**Task objective**
For the data below, retype word for word the lines from the one containing "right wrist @" through the one containing "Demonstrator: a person"; drop the pictures.

**Data excerpt**
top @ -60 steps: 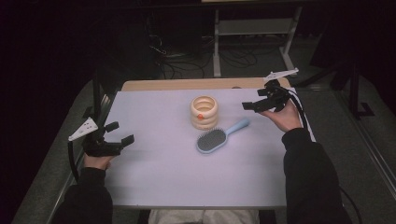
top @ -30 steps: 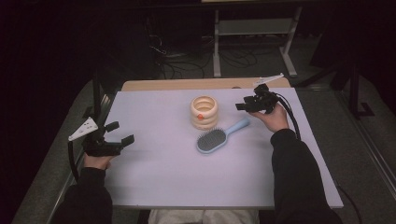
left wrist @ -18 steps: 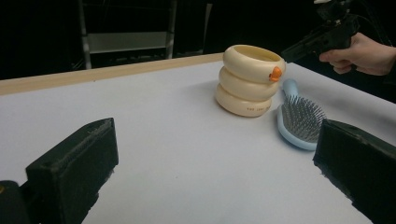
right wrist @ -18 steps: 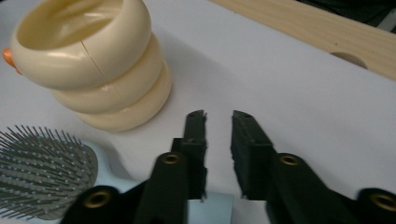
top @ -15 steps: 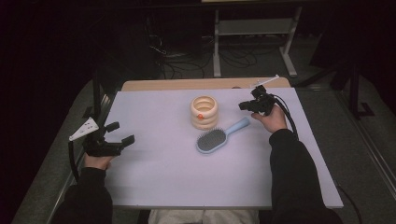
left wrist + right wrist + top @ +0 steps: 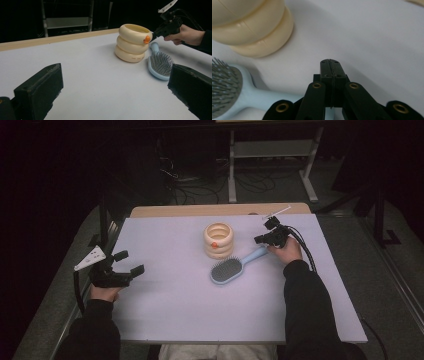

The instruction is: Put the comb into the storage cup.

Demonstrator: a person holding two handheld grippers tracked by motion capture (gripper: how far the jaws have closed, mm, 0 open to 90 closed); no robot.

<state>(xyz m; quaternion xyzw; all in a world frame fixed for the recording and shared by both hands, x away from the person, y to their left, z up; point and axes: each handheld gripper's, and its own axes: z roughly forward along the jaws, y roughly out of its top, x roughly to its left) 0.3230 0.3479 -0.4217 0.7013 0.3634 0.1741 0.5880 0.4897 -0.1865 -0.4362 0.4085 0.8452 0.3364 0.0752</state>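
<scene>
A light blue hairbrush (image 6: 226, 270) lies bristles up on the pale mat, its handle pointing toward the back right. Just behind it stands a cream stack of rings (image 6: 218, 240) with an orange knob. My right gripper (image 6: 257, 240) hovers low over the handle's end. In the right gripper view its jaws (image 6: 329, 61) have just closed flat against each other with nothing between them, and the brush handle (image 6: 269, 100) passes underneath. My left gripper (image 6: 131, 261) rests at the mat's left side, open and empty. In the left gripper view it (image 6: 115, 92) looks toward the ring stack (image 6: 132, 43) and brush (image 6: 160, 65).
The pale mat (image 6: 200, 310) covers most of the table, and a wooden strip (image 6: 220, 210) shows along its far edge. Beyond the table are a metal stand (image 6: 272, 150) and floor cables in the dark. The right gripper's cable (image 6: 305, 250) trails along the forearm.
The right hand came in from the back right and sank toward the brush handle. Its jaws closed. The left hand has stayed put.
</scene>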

**Result of this task**
right wrist @ -18 steps: 
top @ -15 steps: 
left wrist + right wrist + top @ +0 steps: 

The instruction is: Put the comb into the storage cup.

Demonstrator: a person holding two handheld grippers tracked by motion capture (gripper: how far the jaws have closed, mm, 0 open to 90 closed); no robot.

No further output is expected.